• [Brief]
Return the lines below exactly as they appear, please, starting with the first and ending with the one that contains "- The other".

##### Materials provided

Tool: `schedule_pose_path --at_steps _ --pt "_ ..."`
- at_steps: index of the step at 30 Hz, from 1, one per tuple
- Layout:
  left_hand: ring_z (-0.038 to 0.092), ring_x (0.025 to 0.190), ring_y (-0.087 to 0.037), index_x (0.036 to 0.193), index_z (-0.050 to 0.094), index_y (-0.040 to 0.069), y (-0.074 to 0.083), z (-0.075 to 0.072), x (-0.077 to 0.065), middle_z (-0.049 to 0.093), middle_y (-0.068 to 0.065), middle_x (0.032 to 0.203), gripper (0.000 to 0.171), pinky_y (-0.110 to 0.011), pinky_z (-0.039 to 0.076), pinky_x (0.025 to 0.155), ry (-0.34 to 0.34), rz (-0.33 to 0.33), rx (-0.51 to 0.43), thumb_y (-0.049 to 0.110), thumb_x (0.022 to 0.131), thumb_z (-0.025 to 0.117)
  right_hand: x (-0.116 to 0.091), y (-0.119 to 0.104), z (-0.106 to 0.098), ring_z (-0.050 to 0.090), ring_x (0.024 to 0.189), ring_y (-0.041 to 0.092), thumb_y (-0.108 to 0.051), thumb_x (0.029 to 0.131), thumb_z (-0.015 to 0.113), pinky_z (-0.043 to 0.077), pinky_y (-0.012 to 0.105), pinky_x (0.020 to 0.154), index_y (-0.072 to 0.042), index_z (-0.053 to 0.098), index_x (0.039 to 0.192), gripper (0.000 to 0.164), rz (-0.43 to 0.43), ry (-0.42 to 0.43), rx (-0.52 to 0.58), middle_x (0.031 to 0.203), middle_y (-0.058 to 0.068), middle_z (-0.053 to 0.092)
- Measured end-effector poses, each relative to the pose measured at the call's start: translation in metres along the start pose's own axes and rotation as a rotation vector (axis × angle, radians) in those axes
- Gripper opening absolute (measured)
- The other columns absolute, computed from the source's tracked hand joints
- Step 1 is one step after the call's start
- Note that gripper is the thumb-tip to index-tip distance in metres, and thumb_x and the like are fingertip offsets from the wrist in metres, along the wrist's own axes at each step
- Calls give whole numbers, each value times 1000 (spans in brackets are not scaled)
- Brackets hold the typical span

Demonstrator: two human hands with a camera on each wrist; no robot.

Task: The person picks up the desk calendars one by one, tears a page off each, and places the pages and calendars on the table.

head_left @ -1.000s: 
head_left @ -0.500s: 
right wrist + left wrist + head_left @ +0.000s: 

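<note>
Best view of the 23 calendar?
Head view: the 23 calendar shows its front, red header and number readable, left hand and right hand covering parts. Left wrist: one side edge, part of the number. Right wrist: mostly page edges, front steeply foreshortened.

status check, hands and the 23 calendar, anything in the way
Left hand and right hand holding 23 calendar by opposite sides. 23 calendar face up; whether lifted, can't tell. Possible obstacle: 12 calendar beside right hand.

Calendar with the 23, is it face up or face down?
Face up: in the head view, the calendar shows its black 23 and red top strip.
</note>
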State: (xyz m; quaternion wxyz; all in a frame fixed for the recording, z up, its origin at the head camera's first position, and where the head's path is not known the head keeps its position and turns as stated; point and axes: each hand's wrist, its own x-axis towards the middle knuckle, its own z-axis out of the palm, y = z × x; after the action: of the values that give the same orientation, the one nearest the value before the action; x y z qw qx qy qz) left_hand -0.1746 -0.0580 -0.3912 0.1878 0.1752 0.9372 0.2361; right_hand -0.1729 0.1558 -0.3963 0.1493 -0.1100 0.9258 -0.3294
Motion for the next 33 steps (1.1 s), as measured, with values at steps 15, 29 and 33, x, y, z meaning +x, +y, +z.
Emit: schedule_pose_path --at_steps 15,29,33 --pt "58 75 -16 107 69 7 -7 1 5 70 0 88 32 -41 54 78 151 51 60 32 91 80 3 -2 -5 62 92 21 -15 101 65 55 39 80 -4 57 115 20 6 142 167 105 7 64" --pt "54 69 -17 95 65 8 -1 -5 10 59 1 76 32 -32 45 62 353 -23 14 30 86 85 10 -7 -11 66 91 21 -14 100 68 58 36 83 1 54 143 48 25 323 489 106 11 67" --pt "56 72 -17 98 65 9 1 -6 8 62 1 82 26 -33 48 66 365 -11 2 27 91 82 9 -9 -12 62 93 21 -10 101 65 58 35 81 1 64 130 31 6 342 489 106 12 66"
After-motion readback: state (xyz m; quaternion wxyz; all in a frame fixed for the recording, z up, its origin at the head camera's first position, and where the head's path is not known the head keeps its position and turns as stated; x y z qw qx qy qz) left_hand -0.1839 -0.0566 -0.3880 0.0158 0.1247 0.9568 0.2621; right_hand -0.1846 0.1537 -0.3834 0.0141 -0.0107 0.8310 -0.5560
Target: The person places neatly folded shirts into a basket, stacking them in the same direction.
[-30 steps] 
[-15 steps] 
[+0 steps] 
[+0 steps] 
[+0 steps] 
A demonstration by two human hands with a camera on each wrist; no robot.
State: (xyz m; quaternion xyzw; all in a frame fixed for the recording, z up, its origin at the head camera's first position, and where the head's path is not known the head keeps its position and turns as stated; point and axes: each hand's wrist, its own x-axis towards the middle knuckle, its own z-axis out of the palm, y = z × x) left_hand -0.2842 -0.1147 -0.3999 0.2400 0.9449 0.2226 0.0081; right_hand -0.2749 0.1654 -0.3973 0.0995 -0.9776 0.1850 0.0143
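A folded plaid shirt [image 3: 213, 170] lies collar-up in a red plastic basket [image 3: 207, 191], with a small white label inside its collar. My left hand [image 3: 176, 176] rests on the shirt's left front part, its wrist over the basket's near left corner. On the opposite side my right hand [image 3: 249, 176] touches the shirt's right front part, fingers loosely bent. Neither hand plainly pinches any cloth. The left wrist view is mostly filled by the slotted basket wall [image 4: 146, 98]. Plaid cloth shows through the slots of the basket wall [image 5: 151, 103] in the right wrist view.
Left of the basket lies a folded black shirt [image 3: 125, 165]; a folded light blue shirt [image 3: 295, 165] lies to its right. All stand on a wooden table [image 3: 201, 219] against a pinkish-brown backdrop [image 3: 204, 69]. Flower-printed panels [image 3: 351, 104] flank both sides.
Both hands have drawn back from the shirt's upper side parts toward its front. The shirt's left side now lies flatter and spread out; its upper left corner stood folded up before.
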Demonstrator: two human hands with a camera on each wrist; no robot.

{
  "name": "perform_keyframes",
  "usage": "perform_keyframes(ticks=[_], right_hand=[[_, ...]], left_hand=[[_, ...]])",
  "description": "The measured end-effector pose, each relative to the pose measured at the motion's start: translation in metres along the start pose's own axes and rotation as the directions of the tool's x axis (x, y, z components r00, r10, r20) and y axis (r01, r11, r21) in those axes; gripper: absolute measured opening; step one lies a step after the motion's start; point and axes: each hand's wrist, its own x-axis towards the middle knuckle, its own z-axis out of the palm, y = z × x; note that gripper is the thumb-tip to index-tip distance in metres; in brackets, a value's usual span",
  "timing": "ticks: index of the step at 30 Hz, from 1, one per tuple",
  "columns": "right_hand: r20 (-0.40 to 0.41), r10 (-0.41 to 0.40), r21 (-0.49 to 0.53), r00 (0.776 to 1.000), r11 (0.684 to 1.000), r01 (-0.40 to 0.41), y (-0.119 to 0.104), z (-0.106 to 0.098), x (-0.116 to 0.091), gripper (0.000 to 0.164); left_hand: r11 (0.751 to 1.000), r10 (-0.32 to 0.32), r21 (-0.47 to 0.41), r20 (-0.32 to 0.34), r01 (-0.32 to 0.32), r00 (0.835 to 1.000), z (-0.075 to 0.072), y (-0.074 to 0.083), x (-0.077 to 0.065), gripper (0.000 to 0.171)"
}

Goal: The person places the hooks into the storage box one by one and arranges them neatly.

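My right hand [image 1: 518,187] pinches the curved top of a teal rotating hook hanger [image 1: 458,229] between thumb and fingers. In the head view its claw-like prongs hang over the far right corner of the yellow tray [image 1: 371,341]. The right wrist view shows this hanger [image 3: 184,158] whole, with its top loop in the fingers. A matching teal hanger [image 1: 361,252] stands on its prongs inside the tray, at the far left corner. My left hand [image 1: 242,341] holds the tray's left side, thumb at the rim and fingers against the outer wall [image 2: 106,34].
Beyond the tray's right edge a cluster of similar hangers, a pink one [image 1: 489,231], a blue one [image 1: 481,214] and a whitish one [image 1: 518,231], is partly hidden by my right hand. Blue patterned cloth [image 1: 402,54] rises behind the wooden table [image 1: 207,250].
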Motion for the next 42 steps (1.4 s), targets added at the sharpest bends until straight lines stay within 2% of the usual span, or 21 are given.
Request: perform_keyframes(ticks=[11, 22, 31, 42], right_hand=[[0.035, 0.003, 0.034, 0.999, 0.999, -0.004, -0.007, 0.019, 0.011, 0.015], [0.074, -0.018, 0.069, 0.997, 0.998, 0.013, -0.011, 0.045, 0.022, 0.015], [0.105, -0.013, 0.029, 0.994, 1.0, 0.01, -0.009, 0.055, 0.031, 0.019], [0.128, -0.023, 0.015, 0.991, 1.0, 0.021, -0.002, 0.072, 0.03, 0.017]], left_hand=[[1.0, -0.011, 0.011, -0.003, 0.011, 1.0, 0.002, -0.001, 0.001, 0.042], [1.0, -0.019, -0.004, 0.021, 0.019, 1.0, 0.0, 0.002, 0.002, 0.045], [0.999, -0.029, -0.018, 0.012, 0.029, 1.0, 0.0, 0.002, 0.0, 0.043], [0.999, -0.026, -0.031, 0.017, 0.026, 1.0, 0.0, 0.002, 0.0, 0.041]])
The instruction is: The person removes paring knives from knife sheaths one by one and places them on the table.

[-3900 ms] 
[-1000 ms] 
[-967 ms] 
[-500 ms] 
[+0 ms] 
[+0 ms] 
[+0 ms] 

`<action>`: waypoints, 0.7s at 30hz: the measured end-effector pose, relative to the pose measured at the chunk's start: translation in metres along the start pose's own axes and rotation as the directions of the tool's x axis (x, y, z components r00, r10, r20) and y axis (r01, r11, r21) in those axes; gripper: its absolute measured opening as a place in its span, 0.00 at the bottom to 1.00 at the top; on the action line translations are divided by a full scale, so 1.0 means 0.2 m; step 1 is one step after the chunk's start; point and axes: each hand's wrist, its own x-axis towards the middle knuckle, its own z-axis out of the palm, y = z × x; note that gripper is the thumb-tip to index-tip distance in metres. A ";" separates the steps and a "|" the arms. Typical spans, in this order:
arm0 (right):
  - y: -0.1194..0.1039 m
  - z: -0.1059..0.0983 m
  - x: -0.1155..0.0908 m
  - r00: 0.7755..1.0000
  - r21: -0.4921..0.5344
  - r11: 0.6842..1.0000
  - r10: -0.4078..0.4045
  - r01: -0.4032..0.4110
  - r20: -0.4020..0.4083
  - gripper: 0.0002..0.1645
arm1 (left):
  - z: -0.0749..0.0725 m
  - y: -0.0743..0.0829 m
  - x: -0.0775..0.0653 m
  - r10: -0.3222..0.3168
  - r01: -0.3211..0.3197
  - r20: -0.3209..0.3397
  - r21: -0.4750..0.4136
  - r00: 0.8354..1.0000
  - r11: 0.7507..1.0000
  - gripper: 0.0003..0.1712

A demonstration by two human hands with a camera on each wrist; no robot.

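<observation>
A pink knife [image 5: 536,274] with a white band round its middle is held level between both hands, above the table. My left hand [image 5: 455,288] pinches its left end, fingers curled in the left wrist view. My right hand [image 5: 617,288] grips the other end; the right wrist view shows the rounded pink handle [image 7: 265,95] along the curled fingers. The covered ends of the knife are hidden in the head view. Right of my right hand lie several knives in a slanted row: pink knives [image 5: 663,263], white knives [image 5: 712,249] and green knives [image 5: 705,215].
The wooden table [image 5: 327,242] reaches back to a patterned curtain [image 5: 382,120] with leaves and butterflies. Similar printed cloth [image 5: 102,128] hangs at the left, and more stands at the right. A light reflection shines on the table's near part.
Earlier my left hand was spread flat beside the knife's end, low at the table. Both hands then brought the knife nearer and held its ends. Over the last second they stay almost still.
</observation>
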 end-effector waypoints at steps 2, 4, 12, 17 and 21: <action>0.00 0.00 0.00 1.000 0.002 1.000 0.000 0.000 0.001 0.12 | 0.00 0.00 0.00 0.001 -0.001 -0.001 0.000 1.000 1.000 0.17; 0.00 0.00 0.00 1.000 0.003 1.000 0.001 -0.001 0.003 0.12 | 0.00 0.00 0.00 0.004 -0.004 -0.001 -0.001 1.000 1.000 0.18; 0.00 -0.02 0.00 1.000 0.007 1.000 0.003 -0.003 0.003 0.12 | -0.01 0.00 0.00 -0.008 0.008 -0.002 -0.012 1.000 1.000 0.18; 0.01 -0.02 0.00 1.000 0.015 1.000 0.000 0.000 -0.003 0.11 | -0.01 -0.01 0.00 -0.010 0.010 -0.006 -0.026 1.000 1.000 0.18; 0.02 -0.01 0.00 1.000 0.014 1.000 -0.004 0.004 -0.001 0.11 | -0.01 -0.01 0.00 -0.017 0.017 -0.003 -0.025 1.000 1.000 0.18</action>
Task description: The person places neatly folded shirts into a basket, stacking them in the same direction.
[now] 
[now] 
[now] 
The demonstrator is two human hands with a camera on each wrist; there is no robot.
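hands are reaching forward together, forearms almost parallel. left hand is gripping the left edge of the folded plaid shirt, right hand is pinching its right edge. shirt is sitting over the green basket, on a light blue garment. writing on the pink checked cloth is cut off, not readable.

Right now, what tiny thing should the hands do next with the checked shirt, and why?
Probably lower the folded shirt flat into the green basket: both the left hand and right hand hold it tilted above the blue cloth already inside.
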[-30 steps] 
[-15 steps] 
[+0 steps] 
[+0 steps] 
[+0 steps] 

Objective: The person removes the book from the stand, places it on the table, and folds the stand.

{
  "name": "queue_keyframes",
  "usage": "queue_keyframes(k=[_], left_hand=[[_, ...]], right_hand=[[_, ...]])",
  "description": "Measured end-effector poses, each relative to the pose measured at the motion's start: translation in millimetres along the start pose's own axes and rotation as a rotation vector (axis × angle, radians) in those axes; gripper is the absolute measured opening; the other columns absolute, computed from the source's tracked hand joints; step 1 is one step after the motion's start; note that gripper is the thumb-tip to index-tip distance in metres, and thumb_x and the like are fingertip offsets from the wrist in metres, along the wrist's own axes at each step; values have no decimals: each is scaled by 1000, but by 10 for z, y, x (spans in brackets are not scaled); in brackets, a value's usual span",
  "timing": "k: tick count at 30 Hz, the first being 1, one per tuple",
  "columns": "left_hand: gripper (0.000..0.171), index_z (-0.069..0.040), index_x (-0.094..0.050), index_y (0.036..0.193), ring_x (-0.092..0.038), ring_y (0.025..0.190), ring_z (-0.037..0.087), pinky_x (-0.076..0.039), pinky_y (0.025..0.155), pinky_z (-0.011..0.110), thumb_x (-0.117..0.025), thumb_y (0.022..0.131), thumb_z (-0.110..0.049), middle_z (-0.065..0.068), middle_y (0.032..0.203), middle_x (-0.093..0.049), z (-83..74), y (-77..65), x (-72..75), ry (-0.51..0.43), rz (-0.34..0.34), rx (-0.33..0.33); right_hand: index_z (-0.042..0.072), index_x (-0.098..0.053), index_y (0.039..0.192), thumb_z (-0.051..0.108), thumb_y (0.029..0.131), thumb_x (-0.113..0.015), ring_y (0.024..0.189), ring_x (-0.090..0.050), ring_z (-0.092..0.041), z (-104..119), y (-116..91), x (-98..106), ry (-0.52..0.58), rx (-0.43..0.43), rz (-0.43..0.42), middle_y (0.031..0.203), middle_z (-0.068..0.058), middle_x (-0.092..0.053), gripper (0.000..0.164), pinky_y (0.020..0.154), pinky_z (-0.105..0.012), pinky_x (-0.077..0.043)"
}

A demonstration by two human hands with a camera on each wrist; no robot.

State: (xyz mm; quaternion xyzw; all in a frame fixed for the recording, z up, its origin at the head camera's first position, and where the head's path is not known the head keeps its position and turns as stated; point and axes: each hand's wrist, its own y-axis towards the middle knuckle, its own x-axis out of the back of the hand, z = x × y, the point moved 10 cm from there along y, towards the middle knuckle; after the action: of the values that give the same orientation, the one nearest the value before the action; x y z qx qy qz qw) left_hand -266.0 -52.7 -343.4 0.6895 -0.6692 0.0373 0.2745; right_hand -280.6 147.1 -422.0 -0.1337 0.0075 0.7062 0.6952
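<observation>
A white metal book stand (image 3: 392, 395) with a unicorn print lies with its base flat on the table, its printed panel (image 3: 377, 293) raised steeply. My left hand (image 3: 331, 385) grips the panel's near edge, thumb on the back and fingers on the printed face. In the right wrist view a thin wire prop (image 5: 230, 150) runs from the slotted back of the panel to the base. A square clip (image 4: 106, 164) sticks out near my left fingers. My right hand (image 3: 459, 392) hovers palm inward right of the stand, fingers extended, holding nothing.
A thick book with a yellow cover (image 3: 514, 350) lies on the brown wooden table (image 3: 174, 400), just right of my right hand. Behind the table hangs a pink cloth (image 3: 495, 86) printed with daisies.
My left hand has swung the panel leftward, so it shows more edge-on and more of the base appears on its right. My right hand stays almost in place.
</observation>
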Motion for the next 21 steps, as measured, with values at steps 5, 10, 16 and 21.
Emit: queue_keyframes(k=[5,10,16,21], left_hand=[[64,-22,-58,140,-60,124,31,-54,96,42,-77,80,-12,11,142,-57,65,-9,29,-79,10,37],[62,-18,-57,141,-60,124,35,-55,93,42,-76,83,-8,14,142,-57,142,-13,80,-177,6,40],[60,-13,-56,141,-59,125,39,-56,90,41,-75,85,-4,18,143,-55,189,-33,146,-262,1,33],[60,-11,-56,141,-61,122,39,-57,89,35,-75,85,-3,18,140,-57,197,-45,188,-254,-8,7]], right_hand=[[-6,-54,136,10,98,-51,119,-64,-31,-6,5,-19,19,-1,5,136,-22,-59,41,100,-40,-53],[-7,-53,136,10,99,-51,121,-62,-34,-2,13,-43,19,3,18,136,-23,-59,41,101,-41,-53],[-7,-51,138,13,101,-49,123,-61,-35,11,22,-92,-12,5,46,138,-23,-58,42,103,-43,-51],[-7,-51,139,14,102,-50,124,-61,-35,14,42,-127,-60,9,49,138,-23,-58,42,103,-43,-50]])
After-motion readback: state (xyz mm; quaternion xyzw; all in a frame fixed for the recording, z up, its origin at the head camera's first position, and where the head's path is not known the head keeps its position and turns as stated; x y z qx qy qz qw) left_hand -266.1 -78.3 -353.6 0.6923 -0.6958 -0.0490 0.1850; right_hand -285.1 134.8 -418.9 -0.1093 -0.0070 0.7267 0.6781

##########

• [Answer space]
Tool: `schedule_pose_path --at_steps _ --pt "_ ..."`
- at_steps: index of the step at 30 Hz, from 1, one per tuple
- Layout:
  left_hand: ring_z (-0.038 to 0.092), ring_x (0.025 to 0.190), ring_y (-0.087 to 0.037), index_x (0.036 to 0.193), index_z (-0.050 to 0.094), index_y (-0.040 to 0.069), y (-0.074 to 0.083), z (-0.075 to 0.072), x (-0.077 to 0.065), middle_z (-0.049 to 0.093), middle_y (-0.068 to 0.065), middle_x (0.032 to 0.203), gripper (0.000 to 0.171), pinky_y (-0.110 to 0.011), pinky_z (-0.039 to 0.076), pinky_x (0.025 to 0.155), ry (-0.34 to 0.34), rz (-0.33 to 0.33), rx (-0.51 to 0.43), thumb_y (-0.049 to 0.110), thumb_x (0.022 to 0.131), thumb_z (-0.025 to 0.117)
  right_hand: x (-0.116 to 0.091), y (-0.119 to 0.104), z (-0.106 to 0.098), ring_z (-0.050 to 0.090), ring_x (0.024 to 0.189), ring_y (-0.041 to 0.092), thumb_y (-0.108 to 0.051), thumb_x (0.029 to 0.131), thumb_z (-0.015 to 0.113), pinky_z (-0.043 to 0.077), pinky_y (-0.012 to 0.105), pinky_x (0.020 to 0.154), index_y (-0.072 to 0.042), index_z (-0.053 to 0.098), index_x (0.039 to 0.192), gripper (0.000 to 0.164), rz (-0.43 to 0.43), ry (-0.42 to 0.43), rx (-0.52 to 0.58), middle_x (0.031 to 0.203), middle_y (-0.058 to 0.068), middle_z (-0.053 to 0.092)
- Measured end-effector poses, each relative to the pose measured at the call's start: translation in metres along the start pose's own axes and rotation as a rotation vector (axis × angle, radians) in those axes
- Gripper opening absolute (measured)
- The other columns absolute, computed from the source's tracked hand joints

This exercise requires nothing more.